> _What you need to do_: Go over these records and count the lines with the string "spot" in them; the count is all that should be returned.
(Beginning of Supplied data)
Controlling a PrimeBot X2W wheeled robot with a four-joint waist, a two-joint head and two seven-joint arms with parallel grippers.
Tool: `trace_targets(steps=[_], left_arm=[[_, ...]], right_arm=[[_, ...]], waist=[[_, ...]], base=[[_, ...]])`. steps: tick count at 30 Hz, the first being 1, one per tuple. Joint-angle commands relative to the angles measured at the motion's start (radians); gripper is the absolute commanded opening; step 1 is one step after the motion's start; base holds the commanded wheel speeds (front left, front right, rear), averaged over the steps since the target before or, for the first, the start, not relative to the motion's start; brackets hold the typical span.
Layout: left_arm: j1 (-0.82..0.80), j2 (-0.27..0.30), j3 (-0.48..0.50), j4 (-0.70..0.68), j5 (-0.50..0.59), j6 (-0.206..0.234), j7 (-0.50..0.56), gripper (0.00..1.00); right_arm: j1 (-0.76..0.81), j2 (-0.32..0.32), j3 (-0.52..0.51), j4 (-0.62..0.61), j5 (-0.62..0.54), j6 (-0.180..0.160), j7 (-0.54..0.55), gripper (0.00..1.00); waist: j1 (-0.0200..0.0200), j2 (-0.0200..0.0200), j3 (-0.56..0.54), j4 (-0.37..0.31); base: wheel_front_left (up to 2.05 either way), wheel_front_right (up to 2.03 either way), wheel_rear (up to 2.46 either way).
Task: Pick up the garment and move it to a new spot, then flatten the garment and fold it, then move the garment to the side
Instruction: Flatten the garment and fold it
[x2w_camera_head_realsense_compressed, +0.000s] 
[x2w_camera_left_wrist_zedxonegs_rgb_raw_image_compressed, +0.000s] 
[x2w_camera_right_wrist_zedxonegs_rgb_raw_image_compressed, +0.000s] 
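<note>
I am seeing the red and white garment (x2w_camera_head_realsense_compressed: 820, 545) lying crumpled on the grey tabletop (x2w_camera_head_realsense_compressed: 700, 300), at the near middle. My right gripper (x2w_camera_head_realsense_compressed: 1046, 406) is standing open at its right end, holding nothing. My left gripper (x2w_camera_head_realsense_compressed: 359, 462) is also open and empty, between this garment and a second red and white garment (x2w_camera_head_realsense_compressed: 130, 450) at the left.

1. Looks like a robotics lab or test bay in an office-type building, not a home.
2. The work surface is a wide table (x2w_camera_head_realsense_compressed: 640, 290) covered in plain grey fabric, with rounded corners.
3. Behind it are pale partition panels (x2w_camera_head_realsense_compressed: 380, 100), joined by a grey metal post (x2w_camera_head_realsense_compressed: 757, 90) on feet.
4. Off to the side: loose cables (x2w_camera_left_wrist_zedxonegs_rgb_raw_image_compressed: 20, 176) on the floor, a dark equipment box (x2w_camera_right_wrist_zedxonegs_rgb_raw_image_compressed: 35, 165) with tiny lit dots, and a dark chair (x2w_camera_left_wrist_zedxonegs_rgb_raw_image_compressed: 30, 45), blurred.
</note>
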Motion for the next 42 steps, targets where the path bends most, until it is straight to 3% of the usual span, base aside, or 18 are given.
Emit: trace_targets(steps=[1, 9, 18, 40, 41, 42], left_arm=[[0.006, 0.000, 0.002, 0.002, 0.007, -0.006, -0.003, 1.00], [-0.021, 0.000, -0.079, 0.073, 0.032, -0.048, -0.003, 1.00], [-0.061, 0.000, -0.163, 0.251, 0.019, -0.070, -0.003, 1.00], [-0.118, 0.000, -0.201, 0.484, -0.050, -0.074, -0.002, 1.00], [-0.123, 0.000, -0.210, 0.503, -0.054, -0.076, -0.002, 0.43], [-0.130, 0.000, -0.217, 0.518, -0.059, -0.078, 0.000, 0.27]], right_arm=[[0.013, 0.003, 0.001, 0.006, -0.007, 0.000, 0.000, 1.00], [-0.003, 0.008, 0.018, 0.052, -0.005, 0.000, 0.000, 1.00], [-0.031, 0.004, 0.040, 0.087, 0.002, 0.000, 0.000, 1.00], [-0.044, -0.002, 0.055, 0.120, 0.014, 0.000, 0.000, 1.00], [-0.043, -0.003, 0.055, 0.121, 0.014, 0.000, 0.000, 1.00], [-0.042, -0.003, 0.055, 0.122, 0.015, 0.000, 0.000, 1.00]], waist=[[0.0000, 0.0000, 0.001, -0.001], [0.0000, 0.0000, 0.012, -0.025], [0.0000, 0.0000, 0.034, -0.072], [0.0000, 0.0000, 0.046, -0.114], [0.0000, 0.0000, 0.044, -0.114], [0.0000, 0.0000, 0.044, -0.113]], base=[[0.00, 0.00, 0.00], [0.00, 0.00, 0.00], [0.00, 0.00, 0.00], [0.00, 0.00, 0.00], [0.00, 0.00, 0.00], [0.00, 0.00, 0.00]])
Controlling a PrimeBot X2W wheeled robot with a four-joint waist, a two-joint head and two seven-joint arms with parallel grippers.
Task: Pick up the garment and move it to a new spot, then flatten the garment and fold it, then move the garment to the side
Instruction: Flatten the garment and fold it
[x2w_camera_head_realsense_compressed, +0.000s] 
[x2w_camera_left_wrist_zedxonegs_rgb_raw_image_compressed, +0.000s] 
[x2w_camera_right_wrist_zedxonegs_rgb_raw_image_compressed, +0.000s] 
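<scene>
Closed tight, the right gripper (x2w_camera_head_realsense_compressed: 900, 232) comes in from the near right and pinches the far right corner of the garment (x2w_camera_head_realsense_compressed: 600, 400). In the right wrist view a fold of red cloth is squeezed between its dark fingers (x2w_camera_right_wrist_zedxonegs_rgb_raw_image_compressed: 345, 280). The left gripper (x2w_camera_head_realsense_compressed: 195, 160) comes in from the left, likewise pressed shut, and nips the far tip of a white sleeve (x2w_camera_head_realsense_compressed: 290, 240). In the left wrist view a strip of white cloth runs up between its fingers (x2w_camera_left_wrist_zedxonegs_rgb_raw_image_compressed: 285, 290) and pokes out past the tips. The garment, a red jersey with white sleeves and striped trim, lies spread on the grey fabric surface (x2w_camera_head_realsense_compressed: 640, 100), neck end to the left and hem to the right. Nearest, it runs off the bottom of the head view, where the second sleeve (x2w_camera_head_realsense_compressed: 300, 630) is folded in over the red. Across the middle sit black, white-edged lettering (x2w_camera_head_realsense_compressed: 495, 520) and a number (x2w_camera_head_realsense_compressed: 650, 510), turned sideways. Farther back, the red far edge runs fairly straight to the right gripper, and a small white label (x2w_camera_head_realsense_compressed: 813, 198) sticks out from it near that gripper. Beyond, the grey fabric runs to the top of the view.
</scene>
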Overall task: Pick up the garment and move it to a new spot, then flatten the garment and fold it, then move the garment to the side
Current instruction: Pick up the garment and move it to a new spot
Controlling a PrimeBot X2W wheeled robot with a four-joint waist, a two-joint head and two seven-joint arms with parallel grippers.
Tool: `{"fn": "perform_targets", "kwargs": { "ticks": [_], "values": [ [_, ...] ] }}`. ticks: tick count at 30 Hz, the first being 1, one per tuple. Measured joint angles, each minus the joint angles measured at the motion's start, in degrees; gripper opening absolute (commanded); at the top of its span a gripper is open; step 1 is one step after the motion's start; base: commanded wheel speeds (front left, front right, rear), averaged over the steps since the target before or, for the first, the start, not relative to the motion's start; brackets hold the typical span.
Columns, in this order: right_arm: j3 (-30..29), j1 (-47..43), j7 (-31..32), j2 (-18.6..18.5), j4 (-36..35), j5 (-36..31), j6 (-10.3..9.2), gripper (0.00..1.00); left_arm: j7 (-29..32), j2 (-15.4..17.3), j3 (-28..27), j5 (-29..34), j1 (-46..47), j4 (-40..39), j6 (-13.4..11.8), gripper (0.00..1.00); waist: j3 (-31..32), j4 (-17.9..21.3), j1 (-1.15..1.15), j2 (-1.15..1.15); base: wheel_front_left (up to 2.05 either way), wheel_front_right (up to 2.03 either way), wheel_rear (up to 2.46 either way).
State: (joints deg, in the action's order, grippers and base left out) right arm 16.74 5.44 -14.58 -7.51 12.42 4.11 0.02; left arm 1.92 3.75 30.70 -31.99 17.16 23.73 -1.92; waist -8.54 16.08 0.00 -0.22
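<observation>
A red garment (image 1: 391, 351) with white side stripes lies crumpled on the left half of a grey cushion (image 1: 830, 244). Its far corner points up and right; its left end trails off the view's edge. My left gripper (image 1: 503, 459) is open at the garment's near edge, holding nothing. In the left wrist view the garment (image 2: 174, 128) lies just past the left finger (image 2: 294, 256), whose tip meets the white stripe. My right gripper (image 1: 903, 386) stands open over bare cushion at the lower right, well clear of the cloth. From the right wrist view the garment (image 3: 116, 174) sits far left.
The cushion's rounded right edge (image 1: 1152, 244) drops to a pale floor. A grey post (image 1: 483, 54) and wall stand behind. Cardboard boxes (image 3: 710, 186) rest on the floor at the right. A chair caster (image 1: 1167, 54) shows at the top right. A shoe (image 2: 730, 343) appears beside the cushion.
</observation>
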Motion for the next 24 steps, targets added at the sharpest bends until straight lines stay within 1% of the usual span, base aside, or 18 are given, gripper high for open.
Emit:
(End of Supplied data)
> _Reply to the exercise_: 4